### GOAL OF THE EXERCISE
Filter the records below for the word "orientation". Copy each line that holds it.

Stored items from a collection

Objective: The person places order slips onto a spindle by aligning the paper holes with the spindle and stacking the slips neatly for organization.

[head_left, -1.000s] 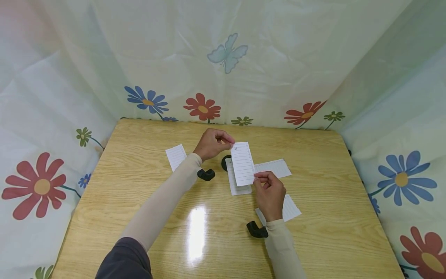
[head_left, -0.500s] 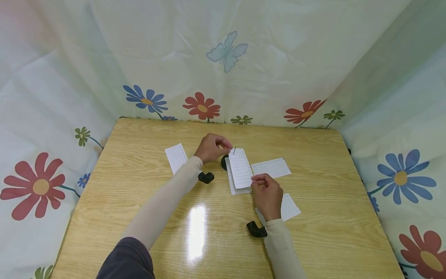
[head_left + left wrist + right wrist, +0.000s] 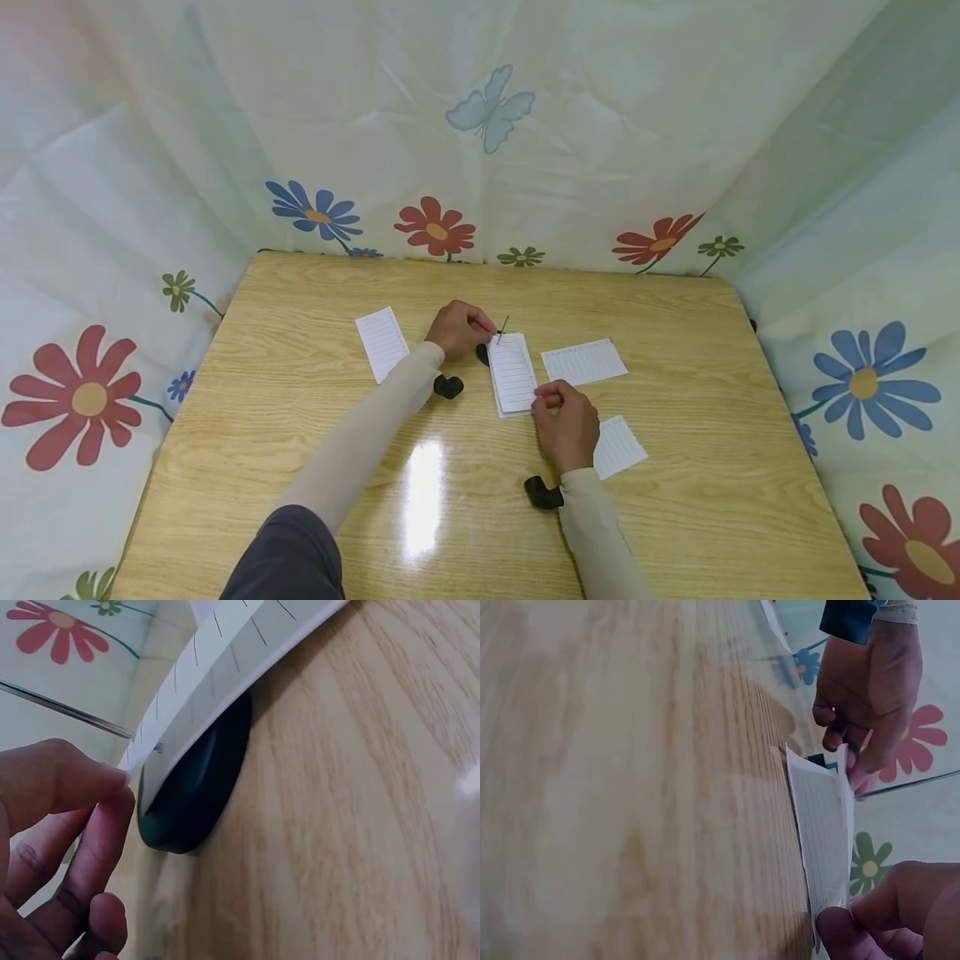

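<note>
Two hands pinch one white card between them. The upper card [image 3: 512,371] is printed with rows of thin lines and small marks down one edge, too small for me to read. The left hand [image 3: 457,329] has thumb and forefinger closed on its far left corner; the right hand [image 3: 567,423] grips the near right corner, fingers curled in. Whether the right fingertips also touch the lower card [image 3: 817,825], I can't tell.

A thin metal spike [image 3: 67,711] passes through the upper card close to its far end. The lower card lies just beneath, its edges peeping out, and a dark round base [image 3: 195,795] sits under the far end of both.

A second ago the upper card was held higher, with only the tip of the spike showing; now the hands have brought it down, and more of the spike stands above it.

Further out on the wooden table [image 3: 675,500] lie three more lined cards: the left card [image 3: 382,343], the far right card [image 3: 585,361] and the near right card [image 3: 618,447] beside the right hand. Behind hangs a pale flowered curtain [image 3: 637,100].
</note>
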`<act>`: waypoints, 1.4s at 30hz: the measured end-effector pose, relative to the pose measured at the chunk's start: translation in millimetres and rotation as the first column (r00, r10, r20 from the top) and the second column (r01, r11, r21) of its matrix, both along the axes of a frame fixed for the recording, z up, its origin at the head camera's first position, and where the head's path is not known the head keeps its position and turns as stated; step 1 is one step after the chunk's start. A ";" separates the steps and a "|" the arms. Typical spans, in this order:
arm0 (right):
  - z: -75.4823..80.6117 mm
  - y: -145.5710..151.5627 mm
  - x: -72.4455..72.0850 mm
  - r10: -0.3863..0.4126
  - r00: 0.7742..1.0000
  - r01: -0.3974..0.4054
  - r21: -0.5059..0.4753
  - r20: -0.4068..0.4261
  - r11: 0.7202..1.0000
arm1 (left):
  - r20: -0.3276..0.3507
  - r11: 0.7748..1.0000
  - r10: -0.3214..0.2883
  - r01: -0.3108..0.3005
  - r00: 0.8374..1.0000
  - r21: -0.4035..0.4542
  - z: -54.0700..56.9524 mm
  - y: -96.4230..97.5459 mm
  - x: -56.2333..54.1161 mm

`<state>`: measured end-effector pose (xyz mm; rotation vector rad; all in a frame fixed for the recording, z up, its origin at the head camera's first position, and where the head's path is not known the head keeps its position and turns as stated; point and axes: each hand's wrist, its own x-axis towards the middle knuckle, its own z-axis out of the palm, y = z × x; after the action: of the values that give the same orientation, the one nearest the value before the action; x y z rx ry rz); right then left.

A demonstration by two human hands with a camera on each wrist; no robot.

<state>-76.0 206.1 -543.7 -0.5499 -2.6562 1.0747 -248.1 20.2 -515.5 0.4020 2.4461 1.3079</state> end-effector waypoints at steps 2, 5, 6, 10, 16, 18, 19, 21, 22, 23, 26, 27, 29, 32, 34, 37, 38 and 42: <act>0.9 -1.3 -0.9 -0.001 1.000 0.001 0.008 0.001 1.000 | -0.001 1.000 0.003 -0.003 1.000 -0.020 -1.6 -0.1 -0.6; 2.7 -3.2 -2.3 -0.006 1.000 0.006 0.033 0.012 0.999 | -0.004 0.999 0.006 -0.006 1.000 -0.045 -3.6 0.1 -2.1; 3.3 -3.8 -2.5 -0.007 1.000 0.007 0.041 0.015 0.999 | -0.004 0.999 0.007 -0.007 1.000 -0.054 -3.8 0.2 -2.4; 4.1 -6.0 -3.2 -0.013 1.000 0.012 0.066 0.022 0.998 | -0.026 0.995 -0.003 0.001 1.000 -0.096 -1.7 2.1 -3.4; 3.5 -8.5 -4.5 -0.016 1.000 0.015 0.097 0.017 0.995 | -0.093 0.984 -0.028 0.011 0.995 -0.179 1.9 7.2 -3.1; 3.7 -9.0 -4.6 -0.017 1.000 0.015 0.114 0.015 0.993 | -0.116 0.981 -0.031 0.008 0.993 -0.195 2.9 8.4 -2.0; 3.6 -9.3 -4.5 -0.017 1.000 0.015 0.121 0.015 0.993 | -0.126 0.979 -0.032 0.006 0.991 -0.202 3.2 8.9 -1.5; 3.3 -9.4 -4.4 -0.018 1.000 0.015 0.138 0.016 0.990 | -0.147 0.977 -0.033 0.001 0.989 -0.214 4.0 9.5 -0.1; 3.3 -9.5 -4.2 -0.018 1.000 0.015 0.145 0.016 0.989 | -0.157 0.975 -0.034 -0.001 0.987 -0.221 4.4 9.7 0.5; 3.3 -9.5 -3.9 -0.018 1.000 0.016 0.151 0.014 0.988 | -0.170 0.973 -0.037 -0.003 0.985 -0.230 4.6 10.0 1.0; 3.7 -9.0 -3.0 -0.018 1.000 0.016 0.165 0.012 0.986 | -0.201 0.969 -0.046 -0.005 0.979 -0.247 5.5 10.8 2.0; 4.0 -8.6 -2.7 -0.017 1.000 0.015 0.169 0.011 0.985 | -0.206 0.967 -0.047 -0.007 0.977 -0.253 5.5 11.2 2.3; 5.2 -7.7 -1.6 -0.017 1.000 0.013 0.175 0.020 0.985 | -0.211 0.964 -0.050 -0.008 0.976 -0.265 5.2 12.0 2.7; 8.2 -6.2 0.6 -0.014 0.999 0.007 0.187 0.039 0.982 | -0.207 0.962 -0.050 -0.009 0.977 -0.274 3.6 12.3 3.7; 10.6 -5.8 2.2 -0.013 0.998 0.002 0.197 0.054 0.980 | -0.199 0.965 -0.055 0.001 0.979 -0.262 3.3 10.4 4.7; 13.2 -6.5 3.3 -0.017 0.998 0.003 0.212 0.065 0.977 | -0.183 0.975 -0.062 0.021 0.981 -0.220 2.8 4.1 5.8; 14.1 -7.3 3.5 -0.018 0.998 0.005 0.213 0.061 0.977 | -0.176 0.979 -0.062 0.025 0.982 -0.203 2.7 1.3 6.3; 17.8 -13.1 2.3 -0.008 1.000 0.007 0.202 0.001 0.979 | -0.154 0.992 -0.045 0.026 0.987 -0.121 3.3 -11.9 9.6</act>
<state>-73.7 193.0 -525.8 -0.5191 -2.7199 0.7888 -238.5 8.2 -512.2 0.5336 2.6173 1.1485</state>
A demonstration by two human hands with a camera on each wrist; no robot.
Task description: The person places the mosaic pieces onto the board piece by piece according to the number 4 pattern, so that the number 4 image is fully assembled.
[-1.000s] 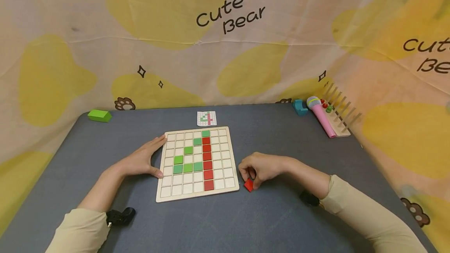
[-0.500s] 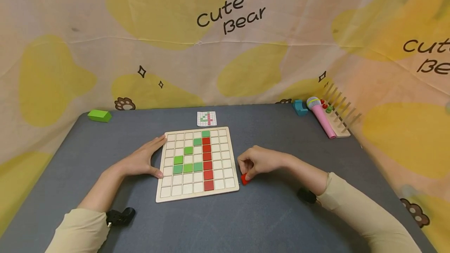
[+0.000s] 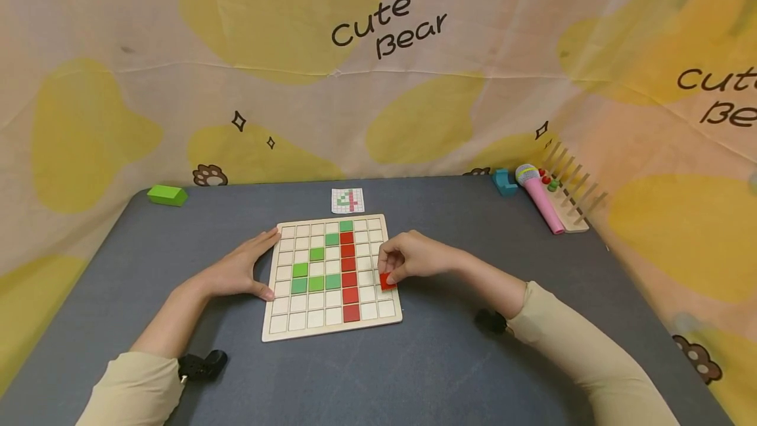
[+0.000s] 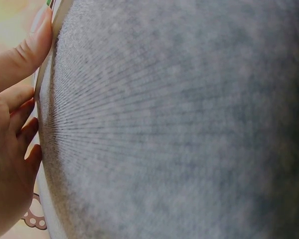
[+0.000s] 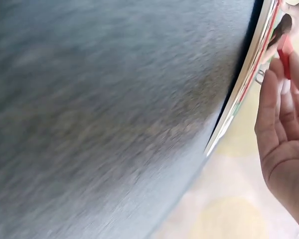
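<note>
A wooden grid board point(image 3: 290, 321) lies on the dark table, with green tiles point(image 3: 316, 283) and a column of red tiles point(image 3: 350, 295) set in its squares. My left hand point(image 3: 236, 268) rests along the board's left edge, thumb and fingers spread, touching the rim. Over the board's right side, my right hand point(image 3: 416, 256) pinches a loose red tile point(image 3: 387, 281) between thumb and fingers. The right wrist view shows this red tile point(image 5: 285, 55) held up near the fingertips, apart from the board. In the left wrist view the left hand point(image 4: 12, 124) lies against the edge.
A small card point(image 3: 347, 200) printed with a green and red pattern lies behind the board. A green block point(image 3: 167, 195) sits at the far left. At the far right are a teal block point(image 3: 505, 182), a pink toy microphone point(image 3: 541, 202) and a pegged wooden base point(image 3: 575, 217).
My right hand has carried the red tile up and left, from the table beside the board to above its right columns. The left hand and board have stayed still.
</note>
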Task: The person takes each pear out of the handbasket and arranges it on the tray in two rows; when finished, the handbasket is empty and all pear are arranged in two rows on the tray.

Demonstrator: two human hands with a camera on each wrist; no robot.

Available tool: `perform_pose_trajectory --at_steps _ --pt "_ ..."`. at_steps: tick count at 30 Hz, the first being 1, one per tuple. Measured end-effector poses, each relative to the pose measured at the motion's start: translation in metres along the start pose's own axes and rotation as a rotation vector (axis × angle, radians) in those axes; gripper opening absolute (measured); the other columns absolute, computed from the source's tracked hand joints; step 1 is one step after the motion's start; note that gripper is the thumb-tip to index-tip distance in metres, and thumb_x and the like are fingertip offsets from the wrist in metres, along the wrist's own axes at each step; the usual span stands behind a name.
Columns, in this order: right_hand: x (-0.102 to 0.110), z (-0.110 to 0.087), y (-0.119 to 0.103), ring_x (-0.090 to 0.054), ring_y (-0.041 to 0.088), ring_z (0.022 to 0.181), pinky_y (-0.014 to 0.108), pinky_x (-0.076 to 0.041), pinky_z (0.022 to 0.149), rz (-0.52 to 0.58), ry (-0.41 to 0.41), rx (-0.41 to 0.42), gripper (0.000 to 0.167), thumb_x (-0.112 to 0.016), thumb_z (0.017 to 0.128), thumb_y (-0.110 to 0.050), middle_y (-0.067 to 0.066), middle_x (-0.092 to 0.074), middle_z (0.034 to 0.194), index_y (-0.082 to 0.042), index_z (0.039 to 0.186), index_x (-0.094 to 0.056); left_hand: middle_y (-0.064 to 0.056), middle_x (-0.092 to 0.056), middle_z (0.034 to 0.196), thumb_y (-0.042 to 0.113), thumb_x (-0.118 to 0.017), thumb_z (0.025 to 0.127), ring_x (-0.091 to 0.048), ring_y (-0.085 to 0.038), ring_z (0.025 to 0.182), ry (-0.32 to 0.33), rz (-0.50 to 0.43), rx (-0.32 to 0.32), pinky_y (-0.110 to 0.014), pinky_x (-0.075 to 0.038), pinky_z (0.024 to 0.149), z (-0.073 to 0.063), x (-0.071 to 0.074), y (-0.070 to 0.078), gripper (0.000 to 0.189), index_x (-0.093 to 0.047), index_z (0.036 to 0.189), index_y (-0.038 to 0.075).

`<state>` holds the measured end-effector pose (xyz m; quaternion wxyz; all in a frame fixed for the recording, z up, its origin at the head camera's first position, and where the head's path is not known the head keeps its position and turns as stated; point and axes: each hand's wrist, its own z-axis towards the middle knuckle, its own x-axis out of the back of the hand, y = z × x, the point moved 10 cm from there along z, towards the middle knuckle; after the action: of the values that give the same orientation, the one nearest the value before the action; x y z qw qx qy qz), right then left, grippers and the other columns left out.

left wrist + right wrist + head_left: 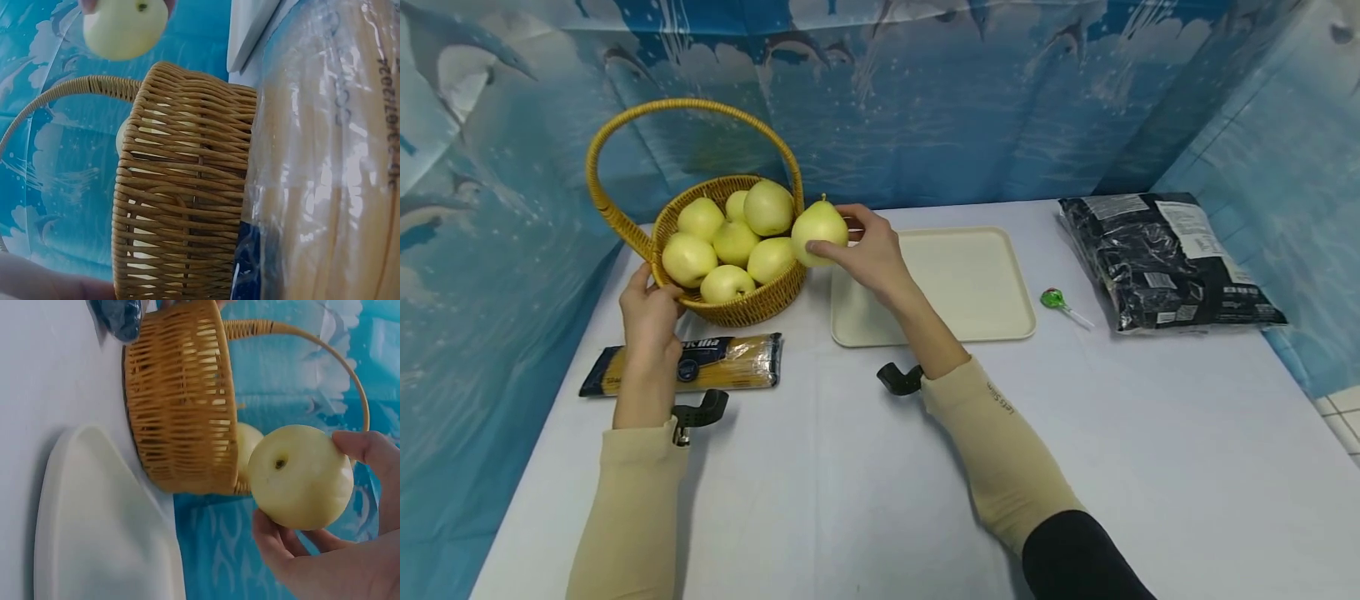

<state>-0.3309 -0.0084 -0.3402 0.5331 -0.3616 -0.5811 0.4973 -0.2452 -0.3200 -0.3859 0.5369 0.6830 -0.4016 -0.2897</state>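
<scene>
A pale yellow-green pear (820,232) with a stem is in my right hand (880,254), held between thumb and fingertips. It is up at the right rim of a wicker basket (748,310). In the right wrist view, the pear (303,478) shows a dark dimple at one end, with the thumb above it and fingers below. My left hand (651,317) grips the basket's rim at its near left side, below the tall arched handle (696,104). Several more pale fruits (735,242) fill the basket. Seen from the left wrist, some of them show through the woven wall.
A cream tray (958,287) lies right of the basket, partly behind my right forearm. A packet of spaghetti (730,364) lies in front of the basket, under my left wrist. Farther right are a green lollipop (1053,299) and a large black plastic package (1165,283).
</scene>
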Motion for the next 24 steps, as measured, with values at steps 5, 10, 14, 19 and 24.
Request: perform_pose_trajectory --at_steps 5,10,14,19,24 --pt "0.013 0.013 0.019 -0.062 0.024 0.12 0.041 -0.056 0.096 0.002 0.027 -0.072 0.066 -0.085 0.089 -0.034 0.008 -0.064 0.138 -0.013 0.147 -0.06 -0.011 -0.031 0.17 0.007 -0.04 0.11 -0.043 -0.023 0.149 -0.002 0.01 -0.004 -0.037 -0.04 0.118 0.0 -0.001 0.0 0.068 -0.016 0.171 0.027" --pt "0.02 0.028 0.038 -0.06 0.025 0.119 0.04 -0.055 0.096 -0.038 0.053 -0.144 0.067 -0.084 0.088 -0.035 0.01 -0.063 0.135 -0.01 0.146 -0.06 -0.01 -0.03 0.17 0.007 -0.039 0.11 -0.043 -0.022 0.149 -0.002 0.011 0.01 -0.036 -0.04 0.118 -0.001 -0.001 -0.001 0.068 -0.014 0.171 0.028" --pt "0.021 0.038 0.049 -0.057 0.026 0.122 0.04 -0.054 0.097 -0.091 0.048 -0.199 0.07 -0.084 0.088 -0.035 0.011 -0.063 0.134 -0.01 0.147 -0.059 -0.01 -0.029 0.171 0.008 -0.038 0.111 -0.042 -0.022 0.149 -0.002 0.012 0.022 -0.036 -0.04 0.118 -0.001 0.001 -0.002 0.068 -0.013 0.171 0.028" --pt "0.02 0.047 0.054 -0.055 0.028 0.126 0.041 -0.053 0.1 -0.144 0.046 -0.221 0.07 -0.083 0.088 -0.036 0.013 -0.061 0.139 -0.008 0.147 -0.058 -0.009 -0.031 0.17 0.008 -0.039 0.111 -0.042 -0.022 0.149 -0.01 0.0 0.01 -0.037 -0.04 0.118 -0.001 0.0 -0.002 0.067 -0.016 0.17 0.029" --pt "0.02 0.05 0.062 -0.05 0.028 0.13 0.04 -0.052 0.101 -0.17 0.04 -0.245 0.069 -0.082 0.089 -0.035 0.013 -0.059 0.143 -0.007 0.147 -0.058 -0.01 -0.031 0.17 0.007 -0.038 0.111 -0.042 -0.022 0.149 -0.017 -0.005 0.0 -0.037 -0.038 0.119 -0.001 -0.002 -0.001 0.067 -0.016 0.17 0.028"
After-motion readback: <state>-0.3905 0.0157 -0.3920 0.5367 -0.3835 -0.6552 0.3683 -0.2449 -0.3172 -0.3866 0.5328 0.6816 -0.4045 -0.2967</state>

### OUTPUT FOR THIS TASK
`<state>`: measured end-effector pose (xyz mm; rotation vector rad; all in a frame fixed for the recording, z up, its origin at the head camera's first position, and where the head's path is not known the head keeps its position and turns as stated; point and axes: each hand's wrist, its own x-axis towards the middle knuckle, its own z-axis out of the palm, y = z × x; after the action: of the values that give the same orientation, the one nearest the value before the action; x y z rx ry rz); right then left.
`<state>` holds the measured end-effector pose (xyz m; quaternion wxyz; all in a frame fixed for the recording, z up, its origin at the head camera's first position, and where the head's path is not known the head keeps its position and turns as stated; point and axes: each hand's wrist, its own z-axis towards the middle knuckle, its own x-axis out of the back of the hand, y = z × x, the point moved 10 cm from there along z, towards the middle knuckle; after the action: of the values that give the same orientation, the one nearest the value before the action; x y z qw qx qy qz), right then left, grippers and the other columns left out.

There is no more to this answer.